TASK BRIEF
Please restate the listing word for word, omitting the images.

[[ INFORMATION PROVIDED, beginning ]]

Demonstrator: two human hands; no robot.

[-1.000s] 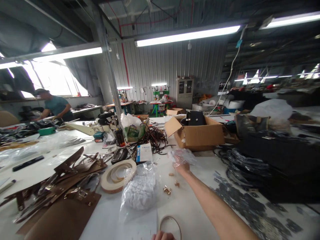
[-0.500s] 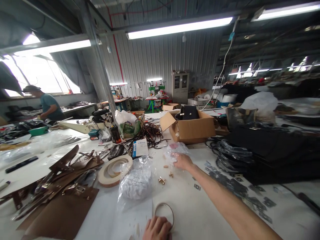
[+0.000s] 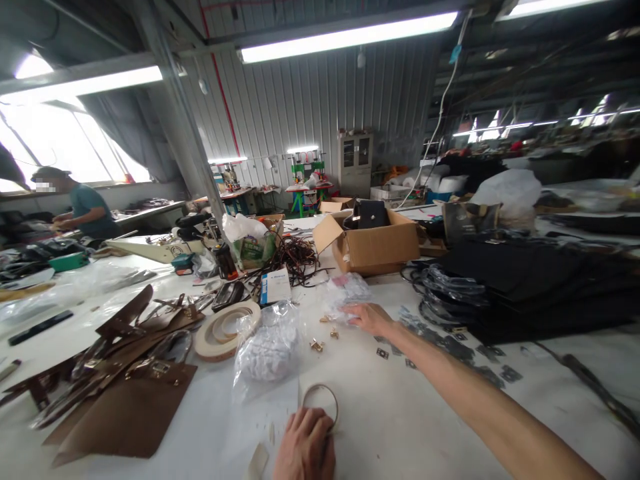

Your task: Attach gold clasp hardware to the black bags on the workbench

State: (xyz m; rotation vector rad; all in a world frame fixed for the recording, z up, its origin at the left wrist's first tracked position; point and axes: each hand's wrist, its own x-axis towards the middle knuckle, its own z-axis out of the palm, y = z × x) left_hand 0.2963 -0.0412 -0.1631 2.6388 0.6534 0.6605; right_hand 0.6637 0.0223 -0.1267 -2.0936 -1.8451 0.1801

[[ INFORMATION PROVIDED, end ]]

RESULT OF THE TASK
Demonstrator: two human hands; no robot.

[-1.000s] 
[-0.500s] 
[+0.000s] 

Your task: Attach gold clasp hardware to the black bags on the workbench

State: (xyz m; rotation vector rad; all in a world frame fixed for the recording, z up, its origin at the left wrist's first tracked position; point and axes: each hand's wrist, its own x-axis towards the middle knuckle, its own z-axis out of the palm, y = z × x) left_hand 0.2963 -0.0412 -0.1631 2.6388 0.6534 0.6605; right_hand 0.6637 0.0223 -0.1267 -2.0936 -1.8451 0.1801

That completes the output for this exercise.